WORK ORDER:
From the material below, list every line containing "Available".
⟨
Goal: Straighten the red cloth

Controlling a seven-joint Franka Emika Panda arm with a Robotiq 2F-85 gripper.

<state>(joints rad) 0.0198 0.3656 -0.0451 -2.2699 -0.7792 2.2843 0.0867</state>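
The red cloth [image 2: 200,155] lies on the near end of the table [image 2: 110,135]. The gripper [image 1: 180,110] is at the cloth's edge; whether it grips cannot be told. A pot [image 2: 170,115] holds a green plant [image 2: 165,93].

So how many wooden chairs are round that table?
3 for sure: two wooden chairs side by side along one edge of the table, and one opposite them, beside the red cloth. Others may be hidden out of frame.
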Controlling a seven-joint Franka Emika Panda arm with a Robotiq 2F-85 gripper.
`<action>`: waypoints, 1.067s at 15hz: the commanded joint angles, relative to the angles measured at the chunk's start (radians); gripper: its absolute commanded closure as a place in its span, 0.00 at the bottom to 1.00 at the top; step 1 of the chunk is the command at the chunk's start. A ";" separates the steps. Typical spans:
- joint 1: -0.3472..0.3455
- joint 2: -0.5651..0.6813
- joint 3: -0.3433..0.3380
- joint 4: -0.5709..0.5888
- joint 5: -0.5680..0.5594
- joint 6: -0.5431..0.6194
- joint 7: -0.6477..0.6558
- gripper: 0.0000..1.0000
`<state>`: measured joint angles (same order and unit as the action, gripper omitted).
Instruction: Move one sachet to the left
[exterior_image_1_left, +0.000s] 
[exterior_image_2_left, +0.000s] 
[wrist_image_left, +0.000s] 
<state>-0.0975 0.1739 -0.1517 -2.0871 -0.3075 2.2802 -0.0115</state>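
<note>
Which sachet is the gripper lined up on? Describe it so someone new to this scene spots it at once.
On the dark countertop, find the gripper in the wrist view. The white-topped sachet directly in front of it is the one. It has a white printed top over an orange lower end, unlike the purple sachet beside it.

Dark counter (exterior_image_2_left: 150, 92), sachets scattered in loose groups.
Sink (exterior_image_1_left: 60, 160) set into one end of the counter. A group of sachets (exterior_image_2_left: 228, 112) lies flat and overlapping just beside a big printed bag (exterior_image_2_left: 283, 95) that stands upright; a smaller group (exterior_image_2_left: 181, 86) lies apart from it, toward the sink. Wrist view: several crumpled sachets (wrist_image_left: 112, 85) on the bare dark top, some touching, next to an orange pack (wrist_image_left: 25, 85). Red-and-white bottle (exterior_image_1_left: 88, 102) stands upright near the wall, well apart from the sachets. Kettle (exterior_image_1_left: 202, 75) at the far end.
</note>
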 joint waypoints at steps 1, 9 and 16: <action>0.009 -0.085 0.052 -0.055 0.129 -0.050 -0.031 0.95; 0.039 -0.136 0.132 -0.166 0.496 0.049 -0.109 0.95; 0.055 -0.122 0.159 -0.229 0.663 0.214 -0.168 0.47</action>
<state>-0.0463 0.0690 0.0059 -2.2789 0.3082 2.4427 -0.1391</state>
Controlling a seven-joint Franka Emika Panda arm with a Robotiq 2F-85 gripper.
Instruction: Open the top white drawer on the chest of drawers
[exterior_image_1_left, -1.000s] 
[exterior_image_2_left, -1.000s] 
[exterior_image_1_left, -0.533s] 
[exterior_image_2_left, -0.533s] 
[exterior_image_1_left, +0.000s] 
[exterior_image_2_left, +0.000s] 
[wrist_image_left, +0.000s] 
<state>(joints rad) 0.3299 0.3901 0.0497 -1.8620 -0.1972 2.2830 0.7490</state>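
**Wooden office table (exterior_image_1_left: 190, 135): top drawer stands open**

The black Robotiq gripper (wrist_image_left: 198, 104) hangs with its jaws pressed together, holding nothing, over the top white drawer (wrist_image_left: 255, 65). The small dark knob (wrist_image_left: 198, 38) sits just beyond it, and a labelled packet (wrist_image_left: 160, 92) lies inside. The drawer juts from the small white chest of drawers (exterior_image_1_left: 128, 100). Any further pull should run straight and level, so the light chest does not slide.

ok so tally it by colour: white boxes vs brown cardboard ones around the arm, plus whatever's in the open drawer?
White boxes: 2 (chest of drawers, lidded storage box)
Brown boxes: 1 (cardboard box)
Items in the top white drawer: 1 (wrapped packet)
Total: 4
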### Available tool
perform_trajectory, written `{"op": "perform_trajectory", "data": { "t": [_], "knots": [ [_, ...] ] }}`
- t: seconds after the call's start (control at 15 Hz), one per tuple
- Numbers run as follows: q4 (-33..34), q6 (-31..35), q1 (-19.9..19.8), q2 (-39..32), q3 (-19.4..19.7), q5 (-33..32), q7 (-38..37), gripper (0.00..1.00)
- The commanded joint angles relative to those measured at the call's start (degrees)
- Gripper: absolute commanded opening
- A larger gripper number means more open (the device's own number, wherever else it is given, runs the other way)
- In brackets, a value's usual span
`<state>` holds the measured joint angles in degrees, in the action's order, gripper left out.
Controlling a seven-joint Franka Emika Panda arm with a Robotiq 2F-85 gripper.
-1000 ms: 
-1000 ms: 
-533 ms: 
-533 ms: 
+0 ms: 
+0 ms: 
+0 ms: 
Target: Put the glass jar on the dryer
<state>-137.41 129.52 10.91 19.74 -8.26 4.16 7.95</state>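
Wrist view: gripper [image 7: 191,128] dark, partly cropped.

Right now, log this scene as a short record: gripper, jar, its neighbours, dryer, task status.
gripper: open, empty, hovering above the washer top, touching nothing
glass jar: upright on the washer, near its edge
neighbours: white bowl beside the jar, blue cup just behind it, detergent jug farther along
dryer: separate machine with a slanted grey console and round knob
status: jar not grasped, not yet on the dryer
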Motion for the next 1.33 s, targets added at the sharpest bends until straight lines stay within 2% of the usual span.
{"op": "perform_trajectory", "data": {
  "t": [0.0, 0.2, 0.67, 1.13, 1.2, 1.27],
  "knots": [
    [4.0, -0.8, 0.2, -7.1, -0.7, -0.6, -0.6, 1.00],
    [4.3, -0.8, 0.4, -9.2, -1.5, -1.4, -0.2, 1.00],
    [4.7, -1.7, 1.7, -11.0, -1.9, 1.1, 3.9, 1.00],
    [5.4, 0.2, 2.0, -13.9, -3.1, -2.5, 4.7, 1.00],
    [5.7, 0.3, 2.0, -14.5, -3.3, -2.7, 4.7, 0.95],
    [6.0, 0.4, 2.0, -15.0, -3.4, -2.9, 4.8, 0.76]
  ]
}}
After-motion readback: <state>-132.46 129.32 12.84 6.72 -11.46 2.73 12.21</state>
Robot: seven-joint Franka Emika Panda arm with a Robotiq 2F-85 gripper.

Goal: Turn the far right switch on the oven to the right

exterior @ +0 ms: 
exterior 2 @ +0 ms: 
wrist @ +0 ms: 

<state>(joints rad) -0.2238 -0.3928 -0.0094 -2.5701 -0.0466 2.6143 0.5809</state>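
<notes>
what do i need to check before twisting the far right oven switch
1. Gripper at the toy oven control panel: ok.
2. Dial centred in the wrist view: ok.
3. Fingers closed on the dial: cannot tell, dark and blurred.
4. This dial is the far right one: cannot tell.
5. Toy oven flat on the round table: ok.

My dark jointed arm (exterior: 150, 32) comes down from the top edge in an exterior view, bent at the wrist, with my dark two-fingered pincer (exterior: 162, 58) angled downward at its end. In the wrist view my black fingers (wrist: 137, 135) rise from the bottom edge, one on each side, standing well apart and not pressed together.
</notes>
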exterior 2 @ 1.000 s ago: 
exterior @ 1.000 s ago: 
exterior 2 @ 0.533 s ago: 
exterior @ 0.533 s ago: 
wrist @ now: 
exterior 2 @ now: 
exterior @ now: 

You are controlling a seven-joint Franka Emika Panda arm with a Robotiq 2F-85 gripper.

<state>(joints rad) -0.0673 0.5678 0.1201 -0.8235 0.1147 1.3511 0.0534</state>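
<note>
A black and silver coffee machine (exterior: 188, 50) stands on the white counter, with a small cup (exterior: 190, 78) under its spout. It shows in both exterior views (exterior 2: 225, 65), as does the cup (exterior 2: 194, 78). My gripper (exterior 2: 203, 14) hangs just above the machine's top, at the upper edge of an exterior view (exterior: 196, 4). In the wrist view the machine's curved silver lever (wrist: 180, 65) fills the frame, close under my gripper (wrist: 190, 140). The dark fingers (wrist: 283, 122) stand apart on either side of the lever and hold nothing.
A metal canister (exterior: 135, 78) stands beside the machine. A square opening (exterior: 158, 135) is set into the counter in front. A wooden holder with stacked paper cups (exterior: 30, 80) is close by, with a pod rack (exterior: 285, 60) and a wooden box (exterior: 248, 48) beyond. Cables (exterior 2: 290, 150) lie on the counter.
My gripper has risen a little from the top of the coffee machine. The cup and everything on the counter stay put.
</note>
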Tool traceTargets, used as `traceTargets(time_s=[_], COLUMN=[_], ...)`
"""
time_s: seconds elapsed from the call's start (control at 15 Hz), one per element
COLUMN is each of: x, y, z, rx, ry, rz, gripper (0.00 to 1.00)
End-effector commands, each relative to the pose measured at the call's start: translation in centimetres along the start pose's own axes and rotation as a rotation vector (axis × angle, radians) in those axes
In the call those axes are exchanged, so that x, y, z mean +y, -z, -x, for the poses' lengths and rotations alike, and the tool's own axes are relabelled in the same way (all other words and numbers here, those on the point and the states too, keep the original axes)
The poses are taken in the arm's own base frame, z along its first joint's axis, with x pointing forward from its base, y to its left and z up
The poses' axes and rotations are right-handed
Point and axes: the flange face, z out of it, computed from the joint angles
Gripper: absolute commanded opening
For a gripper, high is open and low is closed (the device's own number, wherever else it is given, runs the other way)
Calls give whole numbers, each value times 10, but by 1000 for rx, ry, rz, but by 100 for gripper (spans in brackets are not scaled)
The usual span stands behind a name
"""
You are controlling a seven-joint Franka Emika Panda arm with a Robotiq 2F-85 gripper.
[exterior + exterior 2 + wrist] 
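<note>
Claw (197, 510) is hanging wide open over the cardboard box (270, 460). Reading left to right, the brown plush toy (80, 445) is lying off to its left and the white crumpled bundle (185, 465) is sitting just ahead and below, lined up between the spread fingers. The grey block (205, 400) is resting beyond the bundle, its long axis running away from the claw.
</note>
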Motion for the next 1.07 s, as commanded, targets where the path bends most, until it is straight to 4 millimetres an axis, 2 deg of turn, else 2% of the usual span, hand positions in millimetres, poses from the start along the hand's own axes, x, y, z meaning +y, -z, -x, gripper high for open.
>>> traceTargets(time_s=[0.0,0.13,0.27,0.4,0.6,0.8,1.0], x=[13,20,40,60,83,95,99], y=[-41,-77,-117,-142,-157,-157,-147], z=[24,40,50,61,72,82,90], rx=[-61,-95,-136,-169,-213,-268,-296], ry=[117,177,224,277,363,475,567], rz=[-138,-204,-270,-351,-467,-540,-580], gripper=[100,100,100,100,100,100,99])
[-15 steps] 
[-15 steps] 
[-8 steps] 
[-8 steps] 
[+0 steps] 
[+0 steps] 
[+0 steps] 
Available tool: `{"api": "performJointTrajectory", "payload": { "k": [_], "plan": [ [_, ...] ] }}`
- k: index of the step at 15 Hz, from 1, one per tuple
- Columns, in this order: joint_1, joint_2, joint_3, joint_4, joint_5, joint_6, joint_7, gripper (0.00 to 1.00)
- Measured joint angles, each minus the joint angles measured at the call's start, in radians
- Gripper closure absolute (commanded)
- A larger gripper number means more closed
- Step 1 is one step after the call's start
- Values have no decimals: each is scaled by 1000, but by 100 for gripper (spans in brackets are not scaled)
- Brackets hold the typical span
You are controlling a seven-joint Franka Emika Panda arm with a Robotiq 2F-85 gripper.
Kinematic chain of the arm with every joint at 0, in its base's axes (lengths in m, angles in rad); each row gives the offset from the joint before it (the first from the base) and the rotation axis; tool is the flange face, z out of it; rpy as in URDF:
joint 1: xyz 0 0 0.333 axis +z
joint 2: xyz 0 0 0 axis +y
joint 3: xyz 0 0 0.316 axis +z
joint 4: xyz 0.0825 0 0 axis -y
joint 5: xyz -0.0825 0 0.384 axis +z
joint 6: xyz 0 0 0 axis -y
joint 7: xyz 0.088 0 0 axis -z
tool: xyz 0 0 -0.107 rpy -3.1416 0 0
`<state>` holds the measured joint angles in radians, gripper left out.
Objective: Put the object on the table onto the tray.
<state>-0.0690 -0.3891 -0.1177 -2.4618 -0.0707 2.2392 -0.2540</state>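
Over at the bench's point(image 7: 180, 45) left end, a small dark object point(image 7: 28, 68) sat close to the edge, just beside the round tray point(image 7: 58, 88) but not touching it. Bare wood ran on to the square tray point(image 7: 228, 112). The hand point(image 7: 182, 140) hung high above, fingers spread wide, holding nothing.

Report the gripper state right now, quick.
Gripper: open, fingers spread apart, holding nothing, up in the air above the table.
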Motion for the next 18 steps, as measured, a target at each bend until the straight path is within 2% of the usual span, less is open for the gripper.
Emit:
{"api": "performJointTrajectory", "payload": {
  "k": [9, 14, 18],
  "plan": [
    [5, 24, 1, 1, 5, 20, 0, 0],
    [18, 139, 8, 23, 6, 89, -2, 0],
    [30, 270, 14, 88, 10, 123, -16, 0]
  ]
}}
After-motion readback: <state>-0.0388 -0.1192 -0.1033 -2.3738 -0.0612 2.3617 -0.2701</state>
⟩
PROBLEM SOLUTION:
### Available tool
Available tool: `{"api": "performJointTrajectory", "payload": { "k": [_], "plan": [ [_, ...] ] }}`

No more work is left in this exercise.